Perusahaan juga berusaha menanggulangi masalah operasional dan keuangan yang sempat memaksanya mengajukan perlindungan kebangkrutan beberapa waktu lalu. Pengajuan tersebut mencantumkan kisaran aset dan kewajiban antara US$1 miliar hingga US$10 miliar sebagai bagian dari proses restrukturisasi. Pada saat pengajuan, manajemen menyebut faktor seperti meningkatnya kompetisi, perubahan pola belanja konsumen, dan beban utang sebagai alasan utama langkah tersebut.

Dalam proses pemulihan, kepemilikan perusahaan beralih ke sebuah firma ekuitas swasta pada September 2025, dengan rencana modernisasi jaringan ritel yang dimiliki. Manajemen baru menyatakan niat untuk mengembalikan daya tarik merek sambil menstabilkan aspek operasional dan keuangan.

Identitas visual dan rencana peluncuran toko

Salah satu perubahan yang mudah terlihat adalah penyegaran warna identitas. Warna ungu khas lama digantikan oleh rona ungu baru yang disebut “lilith,” diposisikan untuk lebih resonan dengan selera Generasi Alpha. Tagline baru yang diusung untuk kampanye tindik adalah “I got pierced at Claire’s.”

Perombakan interior dan eksterior toko dijadwalkan bergulir selama beberapa minggu ke depan; beberapa lokasi kawasan Chicago diperkirakan selesai diperbarui pada akhir Agustus, dan toko andalan di sebuah pusat perbelanjaan besar dijadwalkan mendapat pembaruan pada 22 Agustus.

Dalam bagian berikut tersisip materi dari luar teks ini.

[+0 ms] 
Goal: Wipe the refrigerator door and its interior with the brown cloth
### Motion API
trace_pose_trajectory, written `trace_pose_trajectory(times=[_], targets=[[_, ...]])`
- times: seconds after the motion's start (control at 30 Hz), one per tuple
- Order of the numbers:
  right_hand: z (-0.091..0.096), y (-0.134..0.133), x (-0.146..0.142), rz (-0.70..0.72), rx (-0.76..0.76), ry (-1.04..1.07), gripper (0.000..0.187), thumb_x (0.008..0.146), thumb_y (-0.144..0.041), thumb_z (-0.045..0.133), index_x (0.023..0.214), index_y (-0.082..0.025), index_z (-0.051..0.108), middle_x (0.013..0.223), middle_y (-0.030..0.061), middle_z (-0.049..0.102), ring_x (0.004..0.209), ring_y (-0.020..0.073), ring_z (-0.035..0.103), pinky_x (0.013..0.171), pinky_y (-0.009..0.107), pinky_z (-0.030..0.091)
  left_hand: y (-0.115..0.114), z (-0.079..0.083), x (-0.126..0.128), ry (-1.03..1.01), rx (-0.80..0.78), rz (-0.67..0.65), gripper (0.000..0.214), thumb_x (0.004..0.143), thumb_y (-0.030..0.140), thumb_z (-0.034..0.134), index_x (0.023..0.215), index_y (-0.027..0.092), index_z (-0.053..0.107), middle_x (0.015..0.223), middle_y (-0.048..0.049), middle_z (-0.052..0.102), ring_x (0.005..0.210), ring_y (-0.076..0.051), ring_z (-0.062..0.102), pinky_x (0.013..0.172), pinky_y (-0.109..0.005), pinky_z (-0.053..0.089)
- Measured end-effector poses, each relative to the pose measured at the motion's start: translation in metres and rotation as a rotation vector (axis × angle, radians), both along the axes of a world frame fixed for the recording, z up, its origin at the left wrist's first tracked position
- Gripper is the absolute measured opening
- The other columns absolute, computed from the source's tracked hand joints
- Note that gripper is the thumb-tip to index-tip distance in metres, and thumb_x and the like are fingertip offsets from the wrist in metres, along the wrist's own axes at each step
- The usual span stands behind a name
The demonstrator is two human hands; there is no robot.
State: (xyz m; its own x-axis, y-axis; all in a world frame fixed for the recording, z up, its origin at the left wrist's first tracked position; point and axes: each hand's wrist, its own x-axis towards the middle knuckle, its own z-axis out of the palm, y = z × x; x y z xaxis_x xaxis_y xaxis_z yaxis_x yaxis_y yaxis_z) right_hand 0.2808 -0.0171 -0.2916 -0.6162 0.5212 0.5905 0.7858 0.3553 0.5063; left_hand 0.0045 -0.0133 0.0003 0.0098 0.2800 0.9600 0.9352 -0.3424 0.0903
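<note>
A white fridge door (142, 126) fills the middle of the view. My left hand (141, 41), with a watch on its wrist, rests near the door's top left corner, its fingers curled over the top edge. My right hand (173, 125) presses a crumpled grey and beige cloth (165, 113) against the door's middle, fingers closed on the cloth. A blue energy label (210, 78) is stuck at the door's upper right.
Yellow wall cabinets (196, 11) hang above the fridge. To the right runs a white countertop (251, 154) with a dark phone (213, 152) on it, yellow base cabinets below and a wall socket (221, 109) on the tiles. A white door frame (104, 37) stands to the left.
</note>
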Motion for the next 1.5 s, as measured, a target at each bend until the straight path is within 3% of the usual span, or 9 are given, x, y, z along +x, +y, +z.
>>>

Warisan merek dan tujuan jangka panjang

Manajemen menekankan bahwa meski Claire’s sempat mengalami kesulitan korporat, merek itu memiliki resonansi emosional yang kuat di banyak kalangan. Eksekutif operasi ritel menyebut tindik sebagai momen penting bagi banyak pelanggan—sebuah “rite of passage” yang ingin dipertahankan dengan standar keamanan dan pengalaman yang lebih baik.

Dengan menggabungkan unsur klinis, hiburan ringan di toko, dan identitas visual yang disesuaikan untuk audiens muda, Claire’s berharap mampu mempertahankan warisan lintas generasi sekaligus menarik pelanggan baru dari Generasi Alpha. Upaya ini akan menjadi uji bagaimana merek bersejarah menyeimbangkan nostalgia dengan kebutuhan pasar ritel modern.